The Bible Has A Main Character & A Main Message
In the age of Biblical illiteracy, many people think the Bible is a choppy collection of books with differing messages about who God is and what he wants for his people. But the truth is, the Bible is a cohesive whole, with one main character (God, three in one) and one primary theme (the redemptive story of His people for His glory). When studying the Bible inductively (full tutorial here), it's important to recognize these themes (or main ideas) to correctly interpret the more detailed passages and individual books of the Bible.
Although the Bible as a whole has one main character and one primary theme, each book, chapter and passage has secondary themes which more clearly flesh out God's redemptive plans for his people. While bible scholars can cite hundred of themes in scripture, we've laid out a few common ones to help you to focus on the gospel message and its application in everyday life.
Keep an Eye Out for These Gospel Themes:
- What does the text say (explicitly or implicitly) about the gospel message? Look for statements about God's holiness, man's sin, redemption through Christ, and our future hope in the full restoration of creation.
New Self / Identity:
- What does the text say about who we are in Christ, after we are filled with his Holy Spirit and living free from the penalty of sin? Often, this is seen in context of our "old self," in passages that compare and contrast qualities of a believer versus an unbeliever.
The Great Commission:
- What does the text say about Jesus' command to go and make disciples of all nations? (Matthew 28:16-20) Where and how does this text encourage us to love our neighbor, witness to unbelievers, and help other believers mature in the faith?
The Great Commandment:
- What does the text say about loving God with all our heart, soul, mind, and strength? (Matthew 22:37) What does this love look like and how do we obtain it?

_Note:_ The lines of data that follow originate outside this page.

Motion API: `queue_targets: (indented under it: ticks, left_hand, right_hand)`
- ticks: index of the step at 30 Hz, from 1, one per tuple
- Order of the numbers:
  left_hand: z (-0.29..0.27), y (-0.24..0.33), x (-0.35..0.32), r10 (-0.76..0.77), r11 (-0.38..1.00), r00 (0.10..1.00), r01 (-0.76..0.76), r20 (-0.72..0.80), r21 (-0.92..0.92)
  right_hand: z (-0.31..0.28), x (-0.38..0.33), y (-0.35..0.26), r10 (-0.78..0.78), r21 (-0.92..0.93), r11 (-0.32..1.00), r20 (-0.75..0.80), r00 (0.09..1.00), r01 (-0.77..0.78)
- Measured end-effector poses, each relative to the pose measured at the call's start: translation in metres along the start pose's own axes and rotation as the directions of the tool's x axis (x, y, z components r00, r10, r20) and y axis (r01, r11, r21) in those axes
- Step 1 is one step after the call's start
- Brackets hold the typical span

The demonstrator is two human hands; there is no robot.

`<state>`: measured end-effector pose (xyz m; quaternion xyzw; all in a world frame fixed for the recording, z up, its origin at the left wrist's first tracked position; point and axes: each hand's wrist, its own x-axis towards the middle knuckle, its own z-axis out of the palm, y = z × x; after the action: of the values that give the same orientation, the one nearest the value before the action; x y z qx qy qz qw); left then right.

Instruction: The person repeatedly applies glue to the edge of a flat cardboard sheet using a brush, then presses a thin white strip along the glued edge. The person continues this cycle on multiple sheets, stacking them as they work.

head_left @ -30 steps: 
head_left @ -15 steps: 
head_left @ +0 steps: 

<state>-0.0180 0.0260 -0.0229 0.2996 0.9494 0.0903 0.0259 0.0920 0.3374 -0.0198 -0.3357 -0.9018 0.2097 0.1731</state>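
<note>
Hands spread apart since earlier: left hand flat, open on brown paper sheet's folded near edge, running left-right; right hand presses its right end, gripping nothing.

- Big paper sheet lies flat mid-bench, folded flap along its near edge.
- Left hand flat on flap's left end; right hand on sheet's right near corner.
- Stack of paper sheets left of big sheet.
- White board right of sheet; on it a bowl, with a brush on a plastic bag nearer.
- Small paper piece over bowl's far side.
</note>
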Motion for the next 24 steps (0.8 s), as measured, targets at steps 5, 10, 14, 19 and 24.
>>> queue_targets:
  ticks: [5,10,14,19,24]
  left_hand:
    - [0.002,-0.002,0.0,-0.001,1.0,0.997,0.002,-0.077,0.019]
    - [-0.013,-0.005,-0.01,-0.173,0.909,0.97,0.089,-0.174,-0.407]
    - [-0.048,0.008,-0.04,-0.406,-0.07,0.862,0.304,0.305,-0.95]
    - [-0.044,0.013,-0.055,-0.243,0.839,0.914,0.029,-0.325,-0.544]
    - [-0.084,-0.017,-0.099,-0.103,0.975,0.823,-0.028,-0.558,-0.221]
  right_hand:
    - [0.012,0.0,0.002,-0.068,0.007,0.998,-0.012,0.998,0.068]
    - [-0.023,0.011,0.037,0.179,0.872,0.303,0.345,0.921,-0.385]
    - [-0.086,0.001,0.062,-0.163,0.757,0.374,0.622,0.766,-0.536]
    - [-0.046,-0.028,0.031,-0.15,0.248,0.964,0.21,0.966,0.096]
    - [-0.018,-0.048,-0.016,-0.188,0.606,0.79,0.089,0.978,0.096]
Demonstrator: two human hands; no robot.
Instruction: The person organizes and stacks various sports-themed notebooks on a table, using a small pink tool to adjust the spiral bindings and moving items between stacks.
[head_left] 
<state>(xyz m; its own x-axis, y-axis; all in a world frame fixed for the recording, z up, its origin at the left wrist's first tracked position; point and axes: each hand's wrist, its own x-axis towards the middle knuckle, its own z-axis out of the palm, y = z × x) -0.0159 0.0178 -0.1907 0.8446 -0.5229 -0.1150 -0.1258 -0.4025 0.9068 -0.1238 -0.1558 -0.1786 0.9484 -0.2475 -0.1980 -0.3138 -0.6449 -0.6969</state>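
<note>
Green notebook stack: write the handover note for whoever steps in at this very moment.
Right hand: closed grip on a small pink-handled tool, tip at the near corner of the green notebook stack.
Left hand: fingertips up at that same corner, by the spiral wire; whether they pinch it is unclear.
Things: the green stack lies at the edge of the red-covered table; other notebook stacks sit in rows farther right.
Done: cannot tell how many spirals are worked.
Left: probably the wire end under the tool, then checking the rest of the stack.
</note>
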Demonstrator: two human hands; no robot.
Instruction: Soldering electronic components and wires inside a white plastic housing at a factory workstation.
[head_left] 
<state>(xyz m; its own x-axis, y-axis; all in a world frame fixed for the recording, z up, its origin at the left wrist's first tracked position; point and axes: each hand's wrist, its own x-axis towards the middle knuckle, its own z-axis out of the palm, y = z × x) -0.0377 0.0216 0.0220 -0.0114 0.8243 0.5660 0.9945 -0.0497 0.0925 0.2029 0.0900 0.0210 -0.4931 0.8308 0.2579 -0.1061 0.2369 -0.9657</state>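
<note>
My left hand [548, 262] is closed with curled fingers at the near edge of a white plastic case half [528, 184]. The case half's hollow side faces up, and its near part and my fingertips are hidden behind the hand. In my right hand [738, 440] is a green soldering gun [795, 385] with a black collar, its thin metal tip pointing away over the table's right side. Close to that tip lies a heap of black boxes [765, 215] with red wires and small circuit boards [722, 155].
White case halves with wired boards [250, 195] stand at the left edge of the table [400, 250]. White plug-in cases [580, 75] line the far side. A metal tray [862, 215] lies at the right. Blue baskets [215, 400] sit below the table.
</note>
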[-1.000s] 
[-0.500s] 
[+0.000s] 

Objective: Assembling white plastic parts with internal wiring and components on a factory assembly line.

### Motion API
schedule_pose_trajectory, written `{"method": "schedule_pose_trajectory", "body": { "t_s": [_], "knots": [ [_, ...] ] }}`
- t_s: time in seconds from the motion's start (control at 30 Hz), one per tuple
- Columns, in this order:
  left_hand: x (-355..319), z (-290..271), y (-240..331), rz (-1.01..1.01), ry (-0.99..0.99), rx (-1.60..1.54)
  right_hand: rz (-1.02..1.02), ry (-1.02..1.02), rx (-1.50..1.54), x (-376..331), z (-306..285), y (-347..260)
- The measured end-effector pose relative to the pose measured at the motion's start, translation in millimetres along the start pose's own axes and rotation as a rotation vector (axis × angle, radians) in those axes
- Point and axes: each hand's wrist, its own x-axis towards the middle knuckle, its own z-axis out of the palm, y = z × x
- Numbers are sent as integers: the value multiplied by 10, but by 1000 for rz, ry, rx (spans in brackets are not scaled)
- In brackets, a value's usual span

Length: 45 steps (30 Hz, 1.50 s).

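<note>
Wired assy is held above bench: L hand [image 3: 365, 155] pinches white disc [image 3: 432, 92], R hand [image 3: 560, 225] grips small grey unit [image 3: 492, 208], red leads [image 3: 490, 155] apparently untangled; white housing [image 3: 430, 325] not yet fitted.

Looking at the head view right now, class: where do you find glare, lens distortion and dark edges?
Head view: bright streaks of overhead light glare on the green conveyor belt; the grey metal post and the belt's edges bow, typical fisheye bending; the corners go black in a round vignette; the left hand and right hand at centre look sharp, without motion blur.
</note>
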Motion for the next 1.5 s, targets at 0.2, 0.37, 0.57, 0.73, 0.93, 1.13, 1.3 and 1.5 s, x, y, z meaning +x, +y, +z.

- What does the text say about God's establishment of, purpose for, and mission for the church (globally and locally)? It's sometimes helpful to note where a passage is speaking to the church (general), the church (specific), or a believer (as an individual).
- What does the text say about God's promises to us as redeemed followers of Jesus? What can we look forward to, be confident of, and have unchanging hope in?
"Types" of Jesus:
- How do the main characters or themes in the passage point back – or forward – to the person and work of Jesus? (As the Jesus Storybook Bible says, "Every story whispers His name.")
These might feel overwhelming and confusing at first...don't let that discourage you! If you aren't ready to mark these themes, you can at least have this list (with descriptions) for reference as you work through the interpretation part of the inductive bible study method. Over time, you'll start to see these themes more and more, better comprehending the cohesive nature of God's redemptive plan for His people in the person and work of Jesus.